The Marine Accident Investigation Branch (MAIB) has issued a safety bulletin following the double tragedy, which occurred on the Bayliner 285 motor cruiser Arniston, on Lake Windermere, Cumbria, on 1 April 2013.
The MAIB preliminary report findings indicate that the mother and her 10-year-old daughter died from carbon monoxide poisoning, while staying on board the 11-year-old boat during the Easter bank holiday weekend.
A ‘suitcase’ type portable petrol-driven generator (Figure 1) had been installed in the motor cruiser’s engine bay to supply the boat with 240v power.
The generator had been fitted with an improvised exhaust and silencer system which had become detached from both the generator and the outlet on the vessel’s side (Figures 2 and 3).
As a result, the generator’s exhaust fumes filled the engine bay and spread through gaps in an internal bulkhead into the aft cabin where the mother and daughter were asleep.
When the owner of the boat awoke in the boat’s forward cabin, he was suffering from carbon monoxide poisoning but was able to raise the alarm. The mother and daughter could not be revived.
The boat’s carbon monoxide sensor system did not alarm because it was not connected to a power supply.
1. Portable air-cooled petrol generators are readily available and inexpensive, but they are usually intended for use in the open air.
The use or permanent installation of these engines on boats, particularly in enclosed spaces or below decks, increases the risk of carbon monoxide poisoning.
2. It is essential that engine exhaust systems are fitted and maintained to direct poisonous fumes outside the vessel clear of ventilation intakes and accommodation spaces.
Work on these systems should therefore only be undertaken by suitably qualified marine service engineers using approved parts and following the equipment manufacturer’s instructions for marine installations.
3. Carbon monoxide is a lethal gas, which has no smell, no taste, is colourless and is extremely difficult for human senses to detect.
All boaters need to be vigilant and recognise the signs of carbon monoxide poisoning, which can include: headaches, dizziness, nausea, vomiting, tiredness, confusion, stomach pain and shortage of breath.

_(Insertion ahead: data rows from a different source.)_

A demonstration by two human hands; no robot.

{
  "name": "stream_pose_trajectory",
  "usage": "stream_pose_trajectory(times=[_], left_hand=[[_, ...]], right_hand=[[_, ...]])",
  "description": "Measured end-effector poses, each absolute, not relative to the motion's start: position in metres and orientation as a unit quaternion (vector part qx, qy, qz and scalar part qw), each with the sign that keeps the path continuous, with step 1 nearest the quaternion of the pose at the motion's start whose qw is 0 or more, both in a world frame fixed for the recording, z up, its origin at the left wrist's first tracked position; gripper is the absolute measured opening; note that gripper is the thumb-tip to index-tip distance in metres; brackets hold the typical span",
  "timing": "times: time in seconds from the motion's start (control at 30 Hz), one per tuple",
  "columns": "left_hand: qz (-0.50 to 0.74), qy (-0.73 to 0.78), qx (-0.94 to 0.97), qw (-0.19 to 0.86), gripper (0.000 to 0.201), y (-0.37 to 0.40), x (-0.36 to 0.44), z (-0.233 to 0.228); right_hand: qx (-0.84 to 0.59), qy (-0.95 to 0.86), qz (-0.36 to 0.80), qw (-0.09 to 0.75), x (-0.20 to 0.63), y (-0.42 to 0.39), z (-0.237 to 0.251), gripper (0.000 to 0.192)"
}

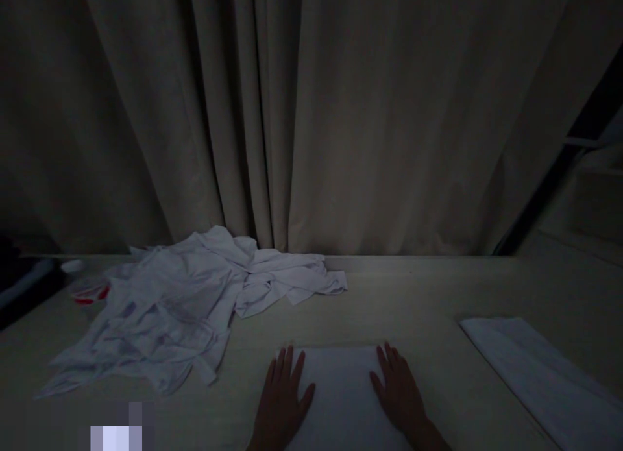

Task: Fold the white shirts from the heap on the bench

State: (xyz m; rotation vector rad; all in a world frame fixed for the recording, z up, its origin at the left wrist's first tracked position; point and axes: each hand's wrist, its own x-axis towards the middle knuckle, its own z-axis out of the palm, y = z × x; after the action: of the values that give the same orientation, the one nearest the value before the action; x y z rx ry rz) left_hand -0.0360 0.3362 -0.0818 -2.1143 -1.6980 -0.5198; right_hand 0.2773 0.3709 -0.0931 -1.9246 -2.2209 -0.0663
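A folded white cloth [343,392] lies flat on the table directly before me, its near end cut off by the bottom of the view. My left hand [285,396] rests flat along the cloth's left edge, fingers stretched forward and thumb over the fabric. Along the right edge, my right hand [398,389] lies flat in the same way, with its fingers spread. Neither hand grips anything. Whether the cloth is a garment cannot be told in this dim light.
A rumpled heap of white garments [180,302] covers the table's left side. Behind it stands a clear container with red marking [90,292]. Another folded white cloth [540,373] lies at the right. Brown curtains [389,126] hang along the back edge of the pale table [403,302].
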Motion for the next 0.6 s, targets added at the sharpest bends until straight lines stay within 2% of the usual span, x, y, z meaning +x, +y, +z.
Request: stream_pose_trajectory(times=[0.17,0.27,0.4,0.6], left_hand=[[-0.19,-0.635,-0.719,0.208,0.064,0.301,-0.018,-0.059],[-0.194,-0.617,-0.736,0.2,0.071,0.265,-0.013,-0.062],[-0.183,-0.604,-0.761,0.149,0.076,0.234,-0.019,-0.074],[-0.161,-0.612,-0.766,0.116,0.071,0.234,-0.023,-0.071]], right_hand=[[-0.627,-0.764,-0.066,0.137,0.264,0.336,-0.07,0.067],[-0.578,-0.797,-0.073,0.161,0.259,0.292,-0.073,0.063],[-0.567,-0.81,-0.044,0.142,0.26,0.246,-0.088,0.064],[-0.581,-0.806,-0.014,0.113,0.264,0.242,-0.085,0.065]])
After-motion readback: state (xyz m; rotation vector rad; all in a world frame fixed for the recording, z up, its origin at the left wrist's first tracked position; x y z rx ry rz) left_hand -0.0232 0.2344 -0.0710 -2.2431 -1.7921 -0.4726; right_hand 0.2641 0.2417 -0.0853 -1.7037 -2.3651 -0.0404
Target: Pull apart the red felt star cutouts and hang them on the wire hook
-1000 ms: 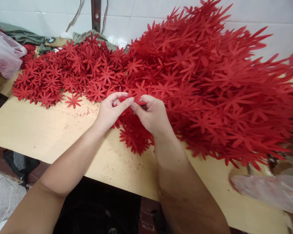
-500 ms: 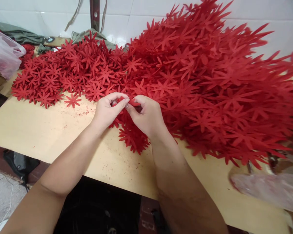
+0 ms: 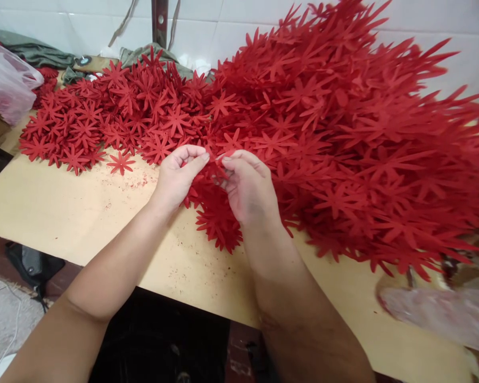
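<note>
My Two Hands Pinch a Bit of Red

My left hand (image 3: 179,171) and my right hand (image 3: 252,186) are close together, with only a small gap between the fingertips. Each thumb is pressed near a pointing finger, so both grips are narrow. I hold a red piece (image 3: 219,169) in the tips of both hands. It is blurry and has red behind it, so I can't tell its whole shape, or if it is one bit or two.

The red piece is up above the table (image 3: 80,218), in front of lots of red flowers. The left pile (image 3: 135,103) is low and wide. The right pile (image 3: 367,127) is much taller, and it leans by the white wall (image 3: 91,32). A small bunch (image 3: 219,226) lies just under my right hand. One flower (image 3: 121,163) lies flat by itself, near the left pile. Tiny red crumbs (image 3: 141,181) are on the table too. A thin plastic bag (image 3: 10,80) sits at the far left, and a see-through bag (image 3: 435,308) lies at the right.
</note>
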### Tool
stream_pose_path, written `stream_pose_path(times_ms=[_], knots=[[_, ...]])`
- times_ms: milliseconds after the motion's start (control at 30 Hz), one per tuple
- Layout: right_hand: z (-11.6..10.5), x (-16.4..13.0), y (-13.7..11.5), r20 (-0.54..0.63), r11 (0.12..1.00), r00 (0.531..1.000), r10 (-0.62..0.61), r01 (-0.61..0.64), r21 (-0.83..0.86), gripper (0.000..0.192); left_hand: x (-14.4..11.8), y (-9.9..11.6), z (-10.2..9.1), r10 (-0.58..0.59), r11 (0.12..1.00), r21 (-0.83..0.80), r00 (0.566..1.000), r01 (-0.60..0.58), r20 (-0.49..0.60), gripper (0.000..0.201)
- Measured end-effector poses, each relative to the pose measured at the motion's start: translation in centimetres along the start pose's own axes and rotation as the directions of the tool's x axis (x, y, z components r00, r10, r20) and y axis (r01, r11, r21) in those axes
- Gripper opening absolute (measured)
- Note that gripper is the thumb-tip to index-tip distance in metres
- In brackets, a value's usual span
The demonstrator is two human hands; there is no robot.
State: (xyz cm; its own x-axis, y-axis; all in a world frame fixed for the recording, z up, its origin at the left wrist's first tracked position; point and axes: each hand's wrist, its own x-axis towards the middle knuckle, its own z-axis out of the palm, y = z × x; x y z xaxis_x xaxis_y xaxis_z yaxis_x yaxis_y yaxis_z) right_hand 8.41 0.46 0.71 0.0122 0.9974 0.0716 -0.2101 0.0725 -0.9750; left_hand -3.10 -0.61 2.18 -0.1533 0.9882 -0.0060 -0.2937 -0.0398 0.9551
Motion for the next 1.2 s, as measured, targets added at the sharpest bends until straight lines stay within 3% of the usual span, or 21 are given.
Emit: stream_pose_path(times_ms=[100,267,333,400,433,500,567,633,700,767,867,1000,1200], knots=[[0.0,0.0,0.2,-0.026,0.996,0.997,0.070,-0.068,0.065,0.018,-0.3,0.1,0.2,0.019,1.000,0.013,0.999,-0.020,0.036,0.013],[-1.8,1.1,0.0,-0.030,0.990,0.998,0.062,-0.058,0.127,0.017,-0.6,0.5,0.0,0.062,0.998,0.003,0.991,-0.063,0.118,0.014],[-3.0,1.7,-0.7,-0.163,0.964,0.977,0.135,-0.091,0.251,0.016,-0.4,0.6,-0.3,0.093,0.996,-0.028,0.988,-0.090,0.125,0.016],[-3.9,2.1,-1.5,-0.339,0.925,0.919,0.201,-0.063,0.375,0.017,-0.1,0.6,-0.6,0.109,0.993,-0.063,0.988,-0.102,0.114,0.018],[-4.0,2.2,-1.9,-0.399,0.921,0.897,0.191,-0.023,0.390,0.017,0.1,0.5,-0.7,0.107,0.992,-0.075,0.989,-0.099,0.105,0.019],[-3.9,2.1,-2.1,-0.436,0.947,0.896,0.089,0.059,0.316,0.012,0.3,0.3,-0.8,0.081,0.994,-0.085,0.993,-0.074,0.083,0.021],[-3.4,1.8,-1.7,-0.402,0.981,0.913,-0.063,0.132,0.145,0.010,0.4,0.1,-0.7,0.020,0.997,-0.075,0.998,-0.015,0.061,0.022],[-2.9,1.6,-1.0,-0.360,0.972,0.903,-0.236,0.221,-0.083,0.016,0.3,0.0,-0.5,-0.051,0.996,-0.072,0.998,0.054,0.043,0.022],[-2.6,1.3,-0.4,-0.290,0.901,0.871,-0.396,0.309,-0.303,0.014,0.1,0.0,-0.2,-0.110,0.989,-0.090,0.993,0.113,0.039,0.021],[-2.4,1.0,-0.1,-0.192,0.825,0.856,-0.481,0.367,-0.431,0.014,0.0,0.0,-0.1,-0.157,0.980,-0.117,0.986,0.162,0.054,0.020],[-1.9,0.6,-0.1,-0.018,0.804,0.884,-0.467,0.417,-0.424,0.021,-0.1,-0.1,-0.1,-0.202,0.966,-0.143,0.975,0.213,0.091,0.021],[-1.1,0.4,0.3,0.161,0.870,0.935,-0.317,0.354,-0.343,0.025,-0.1,-0.3,-0.2,-0.206,0.966,-0.133,0.972,0.220,0.114,0.019],[-1.2,0.6,0.5,0.062,0.899,0.964,-0.259,0.264,-0.350,0.025,-0.2,-0.7,0.0,-0.026,1.000,0.016,0.996,0.025,0.091,0.014]])
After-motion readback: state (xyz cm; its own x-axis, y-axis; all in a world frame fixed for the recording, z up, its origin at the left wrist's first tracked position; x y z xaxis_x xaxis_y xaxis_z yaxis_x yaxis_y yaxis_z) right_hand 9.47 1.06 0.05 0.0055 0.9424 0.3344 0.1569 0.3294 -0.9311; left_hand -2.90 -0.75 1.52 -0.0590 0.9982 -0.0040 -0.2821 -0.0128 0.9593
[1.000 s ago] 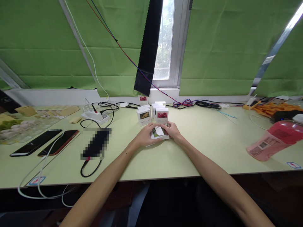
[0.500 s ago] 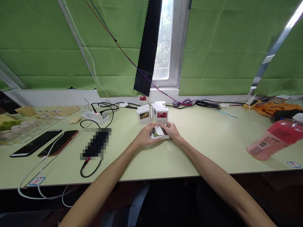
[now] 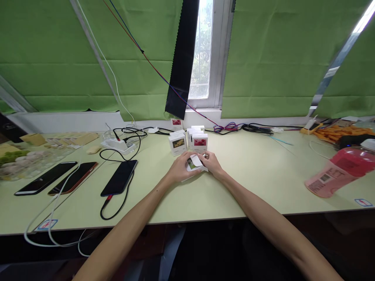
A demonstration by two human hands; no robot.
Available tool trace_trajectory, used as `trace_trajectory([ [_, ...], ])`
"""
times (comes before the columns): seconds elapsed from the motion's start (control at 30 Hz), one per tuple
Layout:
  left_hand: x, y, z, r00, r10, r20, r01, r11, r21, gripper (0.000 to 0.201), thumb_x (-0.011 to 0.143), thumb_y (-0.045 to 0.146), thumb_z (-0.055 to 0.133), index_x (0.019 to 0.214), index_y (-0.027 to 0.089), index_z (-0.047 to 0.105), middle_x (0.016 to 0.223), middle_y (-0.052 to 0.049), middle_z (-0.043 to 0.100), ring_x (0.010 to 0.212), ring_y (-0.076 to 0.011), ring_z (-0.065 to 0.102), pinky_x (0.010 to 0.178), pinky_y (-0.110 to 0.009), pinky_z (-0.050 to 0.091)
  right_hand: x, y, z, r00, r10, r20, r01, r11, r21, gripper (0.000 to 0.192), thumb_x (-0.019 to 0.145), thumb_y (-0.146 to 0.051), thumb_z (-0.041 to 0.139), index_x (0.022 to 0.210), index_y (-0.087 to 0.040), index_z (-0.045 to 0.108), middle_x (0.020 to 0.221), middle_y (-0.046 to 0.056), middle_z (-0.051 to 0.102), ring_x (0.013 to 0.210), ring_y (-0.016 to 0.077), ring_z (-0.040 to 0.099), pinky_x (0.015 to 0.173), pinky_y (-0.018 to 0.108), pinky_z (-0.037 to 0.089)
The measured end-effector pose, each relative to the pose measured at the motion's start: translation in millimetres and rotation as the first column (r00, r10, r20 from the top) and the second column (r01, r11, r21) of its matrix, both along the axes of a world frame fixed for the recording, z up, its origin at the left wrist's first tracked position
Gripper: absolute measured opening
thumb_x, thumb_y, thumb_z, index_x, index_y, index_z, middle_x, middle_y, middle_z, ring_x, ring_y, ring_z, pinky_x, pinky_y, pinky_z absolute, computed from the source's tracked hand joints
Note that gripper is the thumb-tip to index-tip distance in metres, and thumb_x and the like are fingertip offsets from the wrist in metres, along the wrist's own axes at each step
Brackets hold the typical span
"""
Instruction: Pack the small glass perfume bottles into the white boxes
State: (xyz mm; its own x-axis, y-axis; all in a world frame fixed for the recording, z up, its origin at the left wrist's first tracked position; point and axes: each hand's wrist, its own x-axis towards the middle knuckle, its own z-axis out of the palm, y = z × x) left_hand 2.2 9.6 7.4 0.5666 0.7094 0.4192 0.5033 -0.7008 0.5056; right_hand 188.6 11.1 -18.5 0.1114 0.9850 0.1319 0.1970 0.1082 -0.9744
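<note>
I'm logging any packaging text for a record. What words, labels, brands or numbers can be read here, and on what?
None can be read.
Small white boxes: coloured pictures, print too small.
Box in the left hand and right hand: blurred.
Pink bottle: white label with a barcode-like patch, illegible.
Table-edge stickers: a red mark, unreadable.

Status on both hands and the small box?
Left hand and right hand both grip small white box, flap open, on table. Stacked boxes just behind; nothing blocking.
</note>
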Motion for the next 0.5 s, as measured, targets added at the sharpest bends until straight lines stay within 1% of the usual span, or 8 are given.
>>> trace_trajectory([
  [0.13,0.2,-0.1,-0.4,1.000,-0.005,0.007,0.005,1.000,-0.001,0.065,0.079,0.053,0.077,0.135,0.026,0.057,0.135,-0.008,0.065,0.122,-0.0304,0.062,0.104,-0.046,0.051,-0.2,0.9,-0.8,1.000,0.019,0.018,-0.019,1.000,0.008,0.035,0.082,-0.054,0.063,0.081,-0.019,0.063,0.068,0.000,0.062,0.065,0.0154,0.056,0.058,0.026,0.042],
  [0.3,-0.1,0.7,-1.2,1.000,-0.006,0.013,0.006,1.000,-0.004,0.067,0.079,0.054,0.078,0.135,0.026,0.056,0.136,-0.008,0.064,0.123,-0.0307,0.062,0.104,-0.046,0.051,0.8,3.7,-4.5,0.997,0.073,0.035,-0.074,0.996,0.043,0.037,0.085,-0.056,0.060,0.084,-0.019,0.064,0.073,0.001,0.063,0.067,0.0156,0.056,0.059,0.026,0.042],
  [0.5,-0.5,1.8,-2.7,1.000,-0.014,0.018,0.014,1.000,0.013,0.069,0.079,0.056,0.077,0.137,0.025,0.055,0.137,-0.009,0.064,0.124,-0.0301,0.062,0.105,-0.044,0.051,1.2,7.0,-7.4,0.991,0.112,0.072,-0.117,0.990,0.079,0.039,0.088,-0.057,0.055,0.085,-0.019,0.065,0.080,0.003,0.065,0.072,0.0163,0.057,0.065,0.027,0.044],
])
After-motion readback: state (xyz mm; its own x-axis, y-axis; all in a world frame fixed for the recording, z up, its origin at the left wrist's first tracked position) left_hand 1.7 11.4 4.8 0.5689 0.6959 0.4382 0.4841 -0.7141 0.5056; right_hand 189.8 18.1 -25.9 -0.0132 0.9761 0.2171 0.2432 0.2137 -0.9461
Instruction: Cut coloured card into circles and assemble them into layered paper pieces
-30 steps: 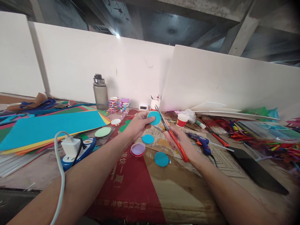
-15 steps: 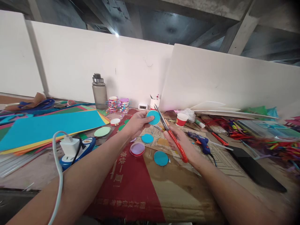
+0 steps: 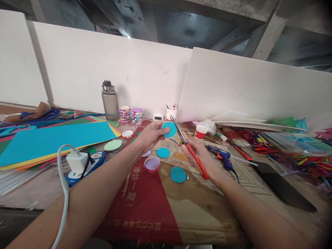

4. Carbon monoxide is a silent killer that is just as lethal afloat as it is ashore. The correct positioning and the regular testing of any carbon monoxide sensors, whether powered by a boat’s electrical supply or self-contained, is essential.
Carbon monoxide sensor alarms that do not work correctly should be replaced.
When selecting a carbon monoxide alarm preference should be given to those marked as meeting safety standard EN 50291-2:2010 which are intended for use in a marine environment.